First photo of pilot

Details of the pilots of downed Malaysia Airlines flight MH17 have been revealed.

The plane with 298 people on board, including at least 28 Australians, was downed about 12.15am Sydney time yesterday.

The flight MH17, a Boeing 777-200, was travelling from Amsterdam to Kuala Lumpur but was shot down in separatist-controlled eastern Ukraine.

The two captains on the plane were Eugene Choo Jin Leong, 45, and Wan Amran Wan Hussin, 50, according to a list.

A photograph of Leong shows him alongside a motorbike. A family member of Leong’s, who did not want to be named, confirmed that he was on board the plane. Meanwhile, Captain Wan Amran Wan Hussin’s wife reportedly told the New Straits Times that he had contacted her minutes before he boarded the flight.

The mother-of-two was shocked to learn what had happened when she randomly checked her phone.

“I had just finished my prayers and decided to checked my handphone as the battery had earlier gone flat.

“I was shocked to see a message from my children’s ustaz (religious teacher) informing me that a Malaysia Airlines plane had crashed.

“I was taken aback and immediately switched on the television to see what was going on.”


First photo of MH17 pilot

Pilot: Eugene Choo Jin Leong was flying Malaysia airlines MH17 when it was shot down Source: Supplied


Nationalities of victims

Malaysia Airlines has released a new list of the nationalities of passengers who lost their lives on MH17. It lists 27 Australian lives lost — while the number according to Foreign Minister Julie Bishop is 28, including a dual-citizen.

• Netherlands: 189

• Malaysia: 44

• Australia: 27

• Indonesia: 12

• UK: 9

• Belgium: 4

• Germany: 4

• Philippines: 3

• Canada: 1

• New Zealand: 1

Four passengers’ nationalities have not yet been verified.

The full list of names have been released in the flight manifesto.
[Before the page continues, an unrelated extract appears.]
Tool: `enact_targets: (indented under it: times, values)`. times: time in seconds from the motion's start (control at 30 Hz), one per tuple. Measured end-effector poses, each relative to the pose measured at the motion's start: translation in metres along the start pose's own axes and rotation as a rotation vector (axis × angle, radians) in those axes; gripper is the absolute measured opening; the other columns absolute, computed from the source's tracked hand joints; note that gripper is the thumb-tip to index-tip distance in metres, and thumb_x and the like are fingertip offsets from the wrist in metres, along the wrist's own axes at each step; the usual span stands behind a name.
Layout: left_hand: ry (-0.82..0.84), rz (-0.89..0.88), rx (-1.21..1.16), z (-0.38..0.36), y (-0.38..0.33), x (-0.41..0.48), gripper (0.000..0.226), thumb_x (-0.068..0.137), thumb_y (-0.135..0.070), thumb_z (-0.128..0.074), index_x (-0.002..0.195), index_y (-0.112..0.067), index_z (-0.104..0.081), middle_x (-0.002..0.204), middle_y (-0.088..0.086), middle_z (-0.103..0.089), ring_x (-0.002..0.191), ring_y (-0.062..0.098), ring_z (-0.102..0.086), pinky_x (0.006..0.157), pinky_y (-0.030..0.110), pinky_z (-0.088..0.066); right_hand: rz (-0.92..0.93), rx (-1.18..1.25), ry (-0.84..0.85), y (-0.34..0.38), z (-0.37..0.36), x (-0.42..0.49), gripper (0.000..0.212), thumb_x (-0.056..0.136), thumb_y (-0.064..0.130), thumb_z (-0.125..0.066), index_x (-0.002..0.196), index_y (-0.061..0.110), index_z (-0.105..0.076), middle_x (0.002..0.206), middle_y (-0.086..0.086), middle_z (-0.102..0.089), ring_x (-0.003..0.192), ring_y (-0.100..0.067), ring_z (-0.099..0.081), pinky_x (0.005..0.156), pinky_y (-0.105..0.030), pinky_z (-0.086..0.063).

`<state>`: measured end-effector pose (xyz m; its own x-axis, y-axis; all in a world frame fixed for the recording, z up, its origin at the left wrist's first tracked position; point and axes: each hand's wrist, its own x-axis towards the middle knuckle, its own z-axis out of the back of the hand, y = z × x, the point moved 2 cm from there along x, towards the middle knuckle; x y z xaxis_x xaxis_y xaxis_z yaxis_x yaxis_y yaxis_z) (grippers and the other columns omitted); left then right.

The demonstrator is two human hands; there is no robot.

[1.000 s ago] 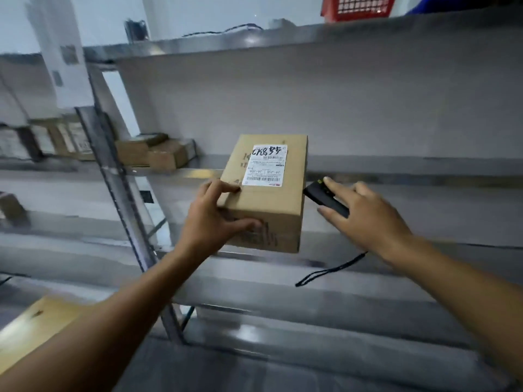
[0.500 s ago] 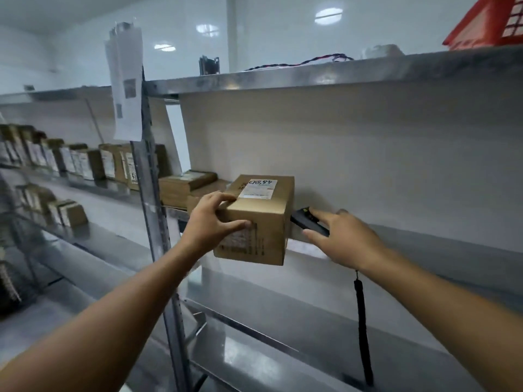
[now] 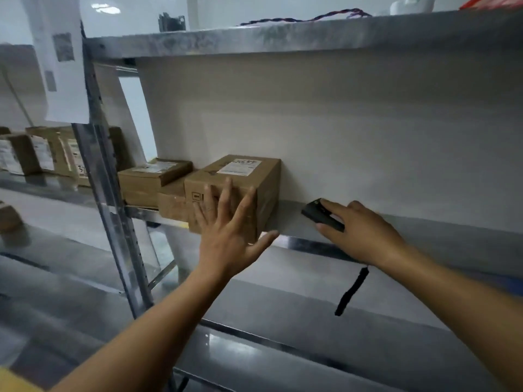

Flight MH17 Passenger Manifest

Day of mourning

Several hundred members of an exclusive Sydney school community have gathered at a church in the city’s east to hold a special mass for a much-loved teacher killed in the MH17 attack.

Sydney nun Sister Philomene Tiernan was on board the Malaysia Airlines flight

Sister Philomene worked for more than 30 years as a teacher and director of boarding at Catholic school Kincoppal-Rose Bay and was remembered fondly by students yesterday.

“The impact of this is just unbelievable in the whole community,” a year 12 student who did not want to be named said. On a cold Saturday morning several nuns, students and their parents and associates of the school arrived at Saint Mary Magdalene church in Rose Bay for a special mass.

Parish Priest Monsignor Tony Doherty said the special prayer service, which began at 9am, would “focus our grief and loss of such an extraordinary woman.”

Sister Philomene Tiernan, aged 77, was a passenger on Malaysian Airline Flight MH17.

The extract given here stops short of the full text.